One dead in Vashi hotel fire, survivors blame owners for negligence
The major fire at Wanton House hotel killed a 22-yr-old and injured 30; survivors claim lack of fire exit signage and the smoke-filled narrow corridor forced people to jump out of windows
Even as fire officials claimed that a short circuit in the AC duct of the first-floor of Vashi’s Wanton House hotel led to the massive fire yesterday morning, killing a 22-year-old and injuring 30 others, the survivors claimed that the negligence of the hotel owners made the situation worse.
Two Russians sustained severe spine and limb injuries after jumping from a height
The fire, which started around 4.30 am in the three-storey hotel in Sector 26, was brought under control only after more than four hours of firefighting. According to fire officials and survivors, the narrow structure of the building delayed the rescue operation and also made it difficult for people trapped inside to get out.
The fire, which started from the air-conditioning duct of the first floor, soon spread to all three floors of the building. Pics/Sameer Markande
The incident killed a 22-year-old employee of Axis Bank, identified as Salman Khan, who had come from Bhopal with his colleagues to attend a seminar in the city. The injured have been admitted to NMMC Hospital for treatment, and two Russian nationals, Renata Urakehen and Vehiamin Syehev, have been moved to Fortis Hospital, as they sustained severe spine and limb injuries after jumping from a height.
While the owners of the hotel refused to comment on the incident and did not reveal the extent of loss due to the fire, Chief Fire Officer Vijay Rane, said, “The fire started from the first floor of the building. Some fire equipment was missing at the hotel, however, we are currently investigating the case to pinpoint the exact reasons that led to the fire spreading.”
30-year-old Rajan Kumar Mishra from Hyderabad, who was staying at the hotel, said, “Had there been proper instructions provided about the fire exits in the hotel, the situation could have been avoided.

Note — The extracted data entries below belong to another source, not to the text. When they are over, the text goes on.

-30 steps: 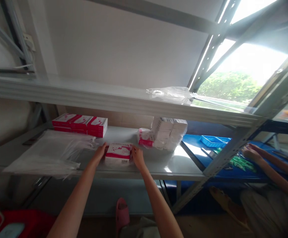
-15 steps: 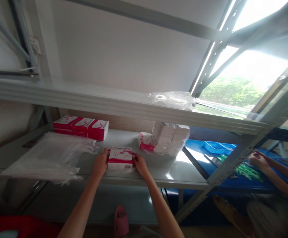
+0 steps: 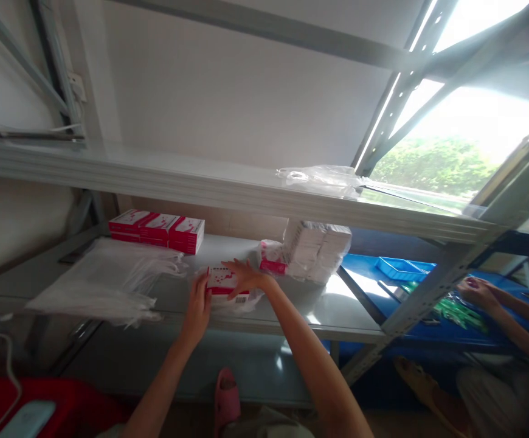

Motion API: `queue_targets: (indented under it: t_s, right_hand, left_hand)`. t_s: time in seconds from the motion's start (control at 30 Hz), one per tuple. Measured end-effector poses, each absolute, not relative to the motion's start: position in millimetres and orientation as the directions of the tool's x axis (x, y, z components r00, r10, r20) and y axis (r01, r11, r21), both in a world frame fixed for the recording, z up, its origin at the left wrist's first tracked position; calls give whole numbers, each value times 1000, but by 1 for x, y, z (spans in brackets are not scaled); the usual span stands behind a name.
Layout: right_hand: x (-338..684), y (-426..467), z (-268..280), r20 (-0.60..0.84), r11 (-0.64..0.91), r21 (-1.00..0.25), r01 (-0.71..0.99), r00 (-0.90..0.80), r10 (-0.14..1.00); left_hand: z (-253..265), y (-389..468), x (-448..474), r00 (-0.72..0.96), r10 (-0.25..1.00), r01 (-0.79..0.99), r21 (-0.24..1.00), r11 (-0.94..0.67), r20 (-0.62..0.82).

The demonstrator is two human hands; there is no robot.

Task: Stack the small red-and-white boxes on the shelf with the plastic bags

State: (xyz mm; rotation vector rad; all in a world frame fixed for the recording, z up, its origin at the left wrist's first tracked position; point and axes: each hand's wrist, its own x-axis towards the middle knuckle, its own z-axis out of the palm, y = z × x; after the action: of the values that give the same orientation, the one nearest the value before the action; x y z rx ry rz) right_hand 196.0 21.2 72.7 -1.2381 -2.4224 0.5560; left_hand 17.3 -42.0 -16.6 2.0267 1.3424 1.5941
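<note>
A pink-and-white carton with a barcode on its front face sits on the grey shelf, clear plastic film showing around its lower edge. Against the carton's left side lies my left hand, its fingers stretched out. My right hand reaches over the carton's top right part with fingers spread, hiding some of the lid. Behind to the left stands a row of similar pink-and-white cartons. Flat translucent plastic bags lie left of my hands.
To the right stand a plastic-wrapped white stack and a small wrapped pink box. An upper shelf crosses above, holding a clear bag. Beyond a metal post, another person's hands are over green items.
My right hand has moved from the carton's right side to over its top, fingers spreading. My left hand stays at the left side. The view has shifted slightly.
</note>
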Motion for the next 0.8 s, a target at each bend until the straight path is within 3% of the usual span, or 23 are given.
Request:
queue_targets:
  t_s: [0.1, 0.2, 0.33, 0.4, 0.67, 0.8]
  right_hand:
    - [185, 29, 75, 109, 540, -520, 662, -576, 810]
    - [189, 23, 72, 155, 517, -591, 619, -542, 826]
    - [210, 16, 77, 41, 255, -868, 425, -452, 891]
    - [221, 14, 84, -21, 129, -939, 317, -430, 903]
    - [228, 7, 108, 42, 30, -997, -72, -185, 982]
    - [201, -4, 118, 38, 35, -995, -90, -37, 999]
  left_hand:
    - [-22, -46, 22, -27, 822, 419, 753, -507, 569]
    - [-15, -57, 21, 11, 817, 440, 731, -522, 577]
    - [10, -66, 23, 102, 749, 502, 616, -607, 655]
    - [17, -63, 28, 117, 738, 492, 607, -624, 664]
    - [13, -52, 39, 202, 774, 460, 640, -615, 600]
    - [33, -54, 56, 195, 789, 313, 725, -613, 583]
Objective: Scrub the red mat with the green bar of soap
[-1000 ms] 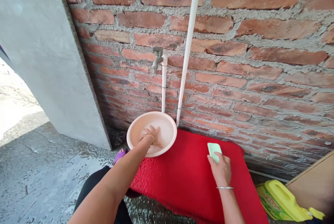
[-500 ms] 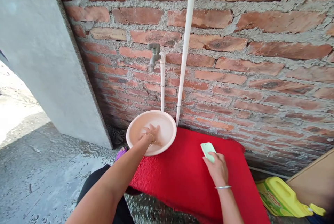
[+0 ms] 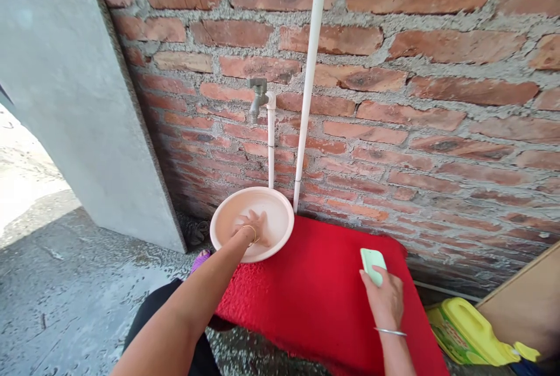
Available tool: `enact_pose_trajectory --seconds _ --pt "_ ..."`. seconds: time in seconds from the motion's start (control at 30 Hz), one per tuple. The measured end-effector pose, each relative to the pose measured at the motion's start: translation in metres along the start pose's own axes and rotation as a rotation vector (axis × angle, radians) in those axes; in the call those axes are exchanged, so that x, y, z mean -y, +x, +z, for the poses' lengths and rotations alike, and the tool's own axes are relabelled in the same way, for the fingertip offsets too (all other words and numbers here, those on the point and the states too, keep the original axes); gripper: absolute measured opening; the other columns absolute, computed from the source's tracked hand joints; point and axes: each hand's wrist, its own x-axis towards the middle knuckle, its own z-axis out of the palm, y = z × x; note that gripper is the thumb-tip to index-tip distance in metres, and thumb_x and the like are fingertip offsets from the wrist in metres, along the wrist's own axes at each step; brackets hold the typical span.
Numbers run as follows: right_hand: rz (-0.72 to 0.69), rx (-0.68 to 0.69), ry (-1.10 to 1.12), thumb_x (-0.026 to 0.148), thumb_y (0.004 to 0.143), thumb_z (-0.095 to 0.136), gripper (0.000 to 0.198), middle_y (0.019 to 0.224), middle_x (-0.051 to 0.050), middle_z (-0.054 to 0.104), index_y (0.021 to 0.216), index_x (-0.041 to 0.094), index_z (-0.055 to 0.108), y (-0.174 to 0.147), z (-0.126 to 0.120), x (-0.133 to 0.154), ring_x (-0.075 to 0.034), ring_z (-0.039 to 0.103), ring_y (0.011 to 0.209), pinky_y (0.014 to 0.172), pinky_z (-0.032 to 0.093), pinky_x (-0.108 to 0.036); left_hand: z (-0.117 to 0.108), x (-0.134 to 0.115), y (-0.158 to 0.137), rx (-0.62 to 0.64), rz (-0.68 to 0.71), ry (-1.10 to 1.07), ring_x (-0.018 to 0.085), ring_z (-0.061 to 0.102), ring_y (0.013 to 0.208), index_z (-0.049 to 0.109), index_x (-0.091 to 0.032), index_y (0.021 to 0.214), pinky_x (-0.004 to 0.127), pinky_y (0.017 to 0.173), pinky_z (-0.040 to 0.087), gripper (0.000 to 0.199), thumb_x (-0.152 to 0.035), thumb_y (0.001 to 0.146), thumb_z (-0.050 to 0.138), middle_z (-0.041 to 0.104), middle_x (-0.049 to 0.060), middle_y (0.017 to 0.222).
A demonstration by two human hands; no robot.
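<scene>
My left hand reaches into a pale pink basin, with its fingers spread in the cloudy water. The basin stands on the left end of a red cloth mat, whose pile looks wet and rough near the basin. Over on the right side of the mat, my right hand grips a pale green scrub brush by its near end. The brush lies flat against the red fabric, and its underside is hidden.
A grey tap on a white pipe juts from the brick wall above the basin. Beside it rises a taller white pipe. A grey slab leans at left over wet ground. A yellow jug lies at lower right.
My right hand has slid the scrub brush to the right across the red mat. My left hand stays in the basin. The view has shifted slightly.
</scene>
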Motion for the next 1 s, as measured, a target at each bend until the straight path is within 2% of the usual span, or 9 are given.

I was staying on the second floor and had to break the window of our room and jump on the shanties situated at the back of the hotel. I was able to save my life, but lost all my belongings, including my debit cards and important documents.”
According to Mishra, many people were unable to escape from the stairs as the fire engulfed all three floors and the smoke in the narrow corridors made getting out difficult.
Ram Lochan Sharma (38), an eyewitness, said, “I was sleeping when I heard a loud thud. I went outside my house and I saw several people from the hotel jump on roofs and platforms adjacent to the hotel’s boundary wall.
Some even jumped on the shanties, as they had no other way to escape. The fire had blocked all other ways of going out.”